Don't Be the Book
Dick Scott was my boss at Eli Lilly and Company from 2003 to 2007 and had a disproportionately large and positive impact on my career. He challenged me by expanding the breadth and depth of my job responsibility. At the same time, he pushed me to use my strengths. He would always kick off the beginning of a week-long, Global Leadership Development Program with a piece of advice to the emerging leaders in the audience, ”Don’t be the book.” This phrase has stuck in my mind ever since. It is simple and profound. Hundreds, maybe thousands, of books,articles, videos, and podcasts are published about leadership every year. Leadership is described with words like “primal”, “magnetic” ,”fusion”,”tribal”, “transforming”, “authentic”, “Level 3, “Level 5”, and on and on. An internet search of the phrase “leadership model” yielded 508,000 results. Can leadership really be so many different things? How can anyone make sense of all of this information?

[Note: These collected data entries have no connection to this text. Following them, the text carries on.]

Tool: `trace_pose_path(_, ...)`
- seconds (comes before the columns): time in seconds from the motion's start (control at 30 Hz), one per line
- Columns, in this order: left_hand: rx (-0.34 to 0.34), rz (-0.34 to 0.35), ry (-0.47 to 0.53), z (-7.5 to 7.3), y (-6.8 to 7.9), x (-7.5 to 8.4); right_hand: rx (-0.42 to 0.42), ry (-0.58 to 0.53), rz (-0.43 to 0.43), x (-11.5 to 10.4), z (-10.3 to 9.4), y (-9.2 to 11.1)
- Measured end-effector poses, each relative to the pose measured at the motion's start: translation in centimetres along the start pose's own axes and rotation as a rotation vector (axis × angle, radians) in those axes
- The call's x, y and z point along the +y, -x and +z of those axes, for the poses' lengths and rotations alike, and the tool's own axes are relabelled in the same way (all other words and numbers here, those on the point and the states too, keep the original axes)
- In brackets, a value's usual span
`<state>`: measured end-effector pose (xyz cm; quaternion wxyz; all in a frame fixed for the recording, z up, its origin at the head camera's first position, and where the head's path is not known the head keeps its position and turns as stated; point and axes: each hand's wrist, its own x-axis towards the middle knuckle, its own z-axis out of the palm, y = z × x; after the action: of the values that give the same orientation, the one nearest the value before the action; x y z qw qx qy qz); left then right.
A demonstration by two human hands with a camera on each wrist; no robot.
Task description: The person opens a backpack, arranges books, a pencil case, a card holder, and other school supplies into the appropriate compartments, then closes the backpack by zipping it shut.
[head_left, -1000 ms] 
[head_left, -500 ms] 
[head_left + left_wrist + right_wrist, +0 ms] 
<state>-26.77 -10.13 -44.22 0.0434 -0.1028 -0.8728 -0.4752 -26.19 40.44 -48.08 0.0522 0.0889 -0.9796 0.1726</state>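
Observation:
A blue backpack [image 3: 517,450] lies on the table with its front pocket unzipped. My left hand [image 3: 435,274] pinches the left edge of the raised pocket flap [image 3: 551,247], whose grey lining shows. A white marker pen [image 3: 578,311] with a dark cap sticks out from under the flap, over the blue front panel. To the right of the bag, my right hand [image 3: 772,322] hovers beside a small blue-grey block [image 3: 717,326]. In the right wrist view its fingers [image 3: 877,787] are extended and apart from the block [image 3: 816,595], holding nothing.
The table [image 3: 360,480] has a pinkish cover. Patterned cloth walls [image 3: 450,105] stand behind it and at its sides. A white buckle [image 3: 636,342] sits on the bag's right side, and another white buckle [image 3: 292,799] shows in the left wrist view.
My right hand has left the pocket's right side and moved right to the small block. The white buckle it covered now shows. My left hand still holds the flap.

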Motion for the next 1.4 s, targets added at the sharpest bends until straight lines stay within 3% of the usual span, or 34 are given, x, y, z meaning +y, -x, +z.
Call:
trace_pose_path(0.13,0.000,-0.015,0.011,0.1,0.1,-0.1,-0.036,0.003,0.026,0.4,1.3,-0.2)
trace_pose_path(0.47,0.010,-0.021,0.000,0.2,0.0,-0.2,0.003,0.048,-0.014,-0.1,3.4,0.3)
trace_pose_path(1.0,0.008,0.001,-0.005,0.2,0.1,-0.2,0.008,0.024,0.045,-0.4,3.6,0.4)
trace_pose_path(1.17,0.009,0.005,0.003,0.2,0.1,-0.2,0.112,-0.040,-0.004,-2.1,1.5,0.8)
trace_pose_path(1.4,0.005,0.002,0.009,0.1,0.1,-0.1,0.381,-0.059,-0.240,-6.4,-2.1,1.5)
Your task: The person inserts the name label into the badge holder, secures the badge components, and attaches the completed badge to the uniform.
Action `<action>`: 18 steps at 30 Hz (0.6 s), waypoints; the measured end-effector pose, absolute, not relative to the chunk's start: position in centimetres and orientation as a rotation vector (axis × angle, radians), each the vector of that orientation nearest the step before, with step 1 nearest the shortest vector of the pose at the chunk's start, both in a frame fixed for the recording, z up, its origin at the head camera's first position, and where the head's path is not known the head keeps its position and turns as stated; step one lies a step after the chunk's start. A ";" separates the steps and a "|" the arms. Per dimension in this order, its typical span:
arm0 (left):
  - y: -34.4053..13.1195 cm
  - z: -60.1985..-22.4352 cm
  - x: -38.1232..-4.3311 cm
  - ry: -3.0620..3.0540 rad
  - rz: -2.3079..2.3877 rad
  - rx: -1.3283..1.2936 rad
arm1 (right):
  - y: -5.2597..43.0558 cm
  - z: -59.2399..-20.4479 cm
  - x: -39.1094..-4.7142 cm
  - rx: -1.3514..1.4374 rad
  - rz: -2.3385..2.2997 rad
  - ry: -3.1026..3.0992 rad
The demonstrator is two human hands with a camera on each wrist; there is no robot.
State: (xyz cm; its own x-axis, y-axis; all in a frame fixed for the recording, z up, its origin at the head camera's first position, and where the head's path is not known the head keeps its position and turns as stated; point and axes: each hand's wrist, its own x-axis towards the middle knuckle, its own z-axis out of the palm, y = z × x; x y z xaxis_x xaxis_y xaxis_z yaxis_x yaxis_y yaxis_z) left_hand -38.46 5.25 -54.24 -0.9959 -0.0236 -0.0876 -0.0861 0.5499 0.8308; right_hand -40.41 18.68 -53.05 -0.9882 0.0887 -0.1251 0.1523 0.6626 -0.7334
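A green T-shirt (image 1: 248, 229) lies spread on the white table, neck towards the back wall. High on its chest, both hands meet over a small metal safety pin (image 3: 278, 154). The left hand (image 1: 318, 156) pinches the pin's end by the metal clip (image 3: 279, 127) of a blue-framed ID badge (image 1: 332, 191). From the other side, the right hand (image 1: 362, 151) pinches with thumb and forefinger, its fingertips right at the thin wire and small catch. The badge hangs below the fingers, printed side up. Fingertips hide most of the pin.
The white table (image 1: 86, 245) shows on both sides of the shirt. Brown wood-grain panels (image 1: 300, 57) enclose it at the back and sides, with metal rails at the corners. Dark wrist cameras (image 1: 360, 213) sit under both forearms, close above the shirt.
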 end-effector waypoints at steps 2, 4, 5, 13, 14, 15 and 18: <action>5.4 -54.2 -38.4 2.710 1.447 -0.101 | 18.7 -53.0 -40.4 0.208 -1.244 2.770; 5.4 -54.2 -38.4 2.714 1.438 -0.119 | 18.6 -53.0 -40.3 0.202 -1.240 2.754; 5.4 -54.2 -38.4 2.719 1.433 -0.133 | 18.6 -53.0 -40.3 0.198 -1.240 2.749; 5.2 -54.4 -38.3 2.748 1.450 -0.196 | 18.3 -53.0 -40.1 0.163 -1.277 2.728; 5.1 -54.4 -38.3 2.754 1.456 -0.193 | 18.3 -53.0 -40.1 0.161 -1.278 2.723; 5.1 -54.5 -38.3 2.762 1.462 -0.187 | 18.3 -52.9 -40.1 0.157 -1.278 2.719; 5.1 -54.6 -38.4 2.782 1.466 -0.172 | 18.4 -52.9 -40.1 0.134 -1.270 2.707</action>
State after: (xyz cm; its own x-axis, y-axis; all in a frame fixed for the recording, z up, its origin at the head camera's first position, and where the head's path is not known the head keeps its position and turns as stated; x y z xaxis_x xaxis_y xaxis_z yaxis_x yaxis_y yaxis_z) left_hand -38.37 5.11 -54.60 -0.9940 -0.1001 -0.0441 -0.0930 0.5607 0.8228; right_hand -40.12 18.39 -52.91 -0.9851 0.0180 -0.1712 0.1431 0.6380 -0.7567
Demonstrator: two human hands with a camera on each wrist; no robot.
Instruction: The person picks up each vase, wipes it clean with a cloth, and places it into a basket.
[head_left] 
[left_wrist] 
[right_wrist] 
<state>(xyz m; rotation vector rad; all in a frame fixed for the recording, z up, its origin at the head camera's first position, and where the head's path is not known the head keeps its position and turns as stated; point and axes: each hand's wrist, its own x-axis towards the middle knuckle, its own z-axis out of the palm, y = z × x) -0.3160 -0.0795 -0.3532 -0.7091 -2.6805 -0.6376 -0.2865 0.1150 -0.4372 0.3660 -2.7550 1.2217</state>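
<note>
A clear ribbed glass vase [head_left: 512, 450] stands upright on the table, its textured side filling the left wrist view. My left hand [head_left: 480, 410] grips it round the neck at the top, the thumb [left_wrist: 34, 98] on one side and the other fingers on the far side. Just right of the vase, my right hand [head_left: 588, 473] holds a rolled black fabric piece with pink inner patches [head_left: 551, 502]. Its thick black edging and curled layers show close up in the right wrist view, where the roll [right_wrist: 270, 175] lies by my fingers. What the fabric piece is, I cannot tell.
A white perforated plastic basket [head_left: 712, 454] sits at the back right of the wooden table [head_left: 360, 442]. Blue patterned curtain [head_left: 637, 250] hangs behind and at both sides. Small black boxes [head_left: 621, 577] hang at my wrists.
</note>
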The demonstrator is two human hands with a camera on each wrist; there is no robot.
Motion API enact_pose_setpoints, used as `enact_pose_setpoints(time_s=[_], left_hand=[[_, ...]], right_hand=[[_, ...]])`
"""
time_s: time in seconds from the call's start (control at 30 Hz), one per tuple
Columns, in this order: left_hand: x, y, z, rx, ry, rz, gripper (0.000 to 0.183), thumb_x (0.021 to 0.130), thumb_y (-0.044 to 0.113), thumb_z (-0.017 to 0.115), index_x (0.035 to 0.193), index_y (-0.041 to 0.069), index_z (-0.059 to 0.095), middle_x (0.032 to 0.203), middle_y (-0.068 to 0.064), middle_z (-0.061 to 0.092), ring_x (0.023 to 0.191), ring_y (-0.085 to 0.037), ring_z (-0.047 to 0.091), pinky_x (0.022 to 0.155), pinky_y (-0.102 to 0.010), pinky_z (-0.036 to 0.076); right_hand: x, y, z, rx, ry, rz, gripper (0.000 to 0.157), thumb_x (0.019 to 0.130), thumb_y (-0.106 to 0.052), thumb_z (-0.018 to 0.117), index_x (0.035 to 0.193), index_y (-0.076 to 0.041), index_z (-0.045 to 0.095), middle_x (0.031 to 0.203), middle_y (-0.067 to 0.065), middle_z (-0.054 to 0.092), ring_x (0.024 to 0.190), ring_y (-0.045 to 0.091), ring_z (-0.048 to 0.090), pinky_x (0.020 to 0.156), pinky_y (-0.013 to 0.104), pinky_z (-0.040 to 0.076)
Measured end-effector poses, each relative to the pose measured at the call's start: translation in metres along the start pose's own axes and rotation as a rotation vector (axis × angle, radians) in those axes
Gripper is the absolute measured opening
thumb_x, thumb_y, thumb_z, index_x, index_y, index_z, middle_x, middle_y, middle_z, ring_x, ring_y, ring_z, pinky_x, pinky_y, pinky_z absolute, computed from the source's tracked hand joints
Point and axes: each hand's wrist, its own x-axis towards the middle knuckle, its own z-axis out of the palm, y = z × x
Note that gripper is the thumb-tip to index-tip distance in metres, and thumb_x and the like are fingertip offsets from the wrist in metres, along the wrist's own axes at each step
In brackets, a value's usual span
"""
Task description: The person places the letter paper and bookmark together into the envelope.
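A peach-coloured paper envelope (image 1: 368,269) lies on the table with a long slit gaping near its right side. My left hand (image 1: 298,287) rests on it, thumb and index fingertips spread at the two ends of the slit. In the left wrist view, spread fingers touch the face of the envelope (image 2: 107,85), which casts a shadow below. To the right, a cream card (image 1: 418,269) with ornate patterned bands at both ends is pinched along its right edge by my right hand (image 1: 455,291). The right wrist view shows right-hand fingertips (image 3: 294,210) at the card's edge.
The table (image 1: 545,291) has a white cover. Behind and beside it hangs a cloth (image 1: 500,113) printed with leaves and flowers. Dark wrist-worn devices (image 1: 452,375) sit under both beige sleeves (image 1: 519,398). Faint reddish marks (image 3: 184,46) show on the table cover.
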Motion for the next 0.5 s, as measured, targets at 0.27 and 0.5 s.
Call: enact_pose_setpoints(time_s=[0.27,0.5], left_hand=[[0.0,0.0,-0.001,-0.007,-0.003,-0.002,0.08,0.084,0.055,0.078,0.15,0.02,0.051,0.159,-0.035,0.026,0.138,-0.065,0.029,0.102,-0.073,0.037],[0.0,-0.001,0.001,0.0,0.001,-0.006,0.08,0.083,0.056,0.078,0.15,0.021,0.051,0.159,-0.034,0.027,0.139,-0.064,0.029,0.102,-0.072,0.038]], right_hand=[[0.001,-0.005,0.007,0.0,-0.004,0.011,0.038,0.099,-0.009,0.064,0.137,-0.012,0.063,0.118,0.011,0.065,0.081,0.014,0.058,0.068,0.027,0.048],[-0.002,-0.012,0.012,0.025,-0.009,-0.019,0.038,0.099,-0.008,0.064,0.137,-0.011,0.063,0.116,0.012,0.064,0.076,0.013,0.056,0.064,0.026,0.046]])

We can take some solace from eminent British statistician George E.P. Box, “All models are wrong, some are useful”. In the case of leadership models, one wonders, “Why is a model wrong?” It’s wrong because it doesn’t completely ﬁt the psychology, experience, and context of any one person. However, it might be useful to any one person. To make the model useful requires what Stanford psychologist Carol Dweck would call a growth mindset: the willingness to sift through these diverse ideas and models, select the pieces and parts that ﬁt, and put them into practice. In order leaders to assess "fit’ they must have some grasp of their identity as a leader. Maybe a person has already reﬂected about things like values, strengths, experiences, weaknesses, personality, and style. Having done this one is now in a better position to answer the question: “How does this book apply to me”? The habits of reading these sources, reflecting upon challenging experiences, and getting feedback from others will help leaders clarify and refine their own leadership model. This is challenging and takes study, discernment, and time. Many people, especially those in management positions, have a hard time taking time. I know. I’ve been in management, and I’ve coached managers. We want our own growth to be easy and fast; there's work to get done!
Several times a year I receive requests from people asking me about the hot new leadership book, or recommending one that is a ‘must-read’. Once in awhile, they ask me to build a workshop from this must-read so that they can roll out it out across their organization. I call this book-driven training the “one-hit wonder” approach to leadership development. It’s good that leaders are reading leadership books, and that they have the best of intentions for their employees. However, if it stops here the event loses power for all involved. A few times, I confess, I’ve developed those workshops. We rolled them out, and people had an insightful day away from the grind. Then they went back to work...and nothing changed. The leader, and the group did not improve their behaviors, and I was an ineffective consultant.
Becoming a good leader, as in anything else in life, requires hard work, perseverance, and time. There is nothing new or novel here. We all know this. So keep reading those books, extracting the pearls of wisdom that help you clarify your own leadership model, and then put it into practice. And whatever you do, Don't’ Be the Book!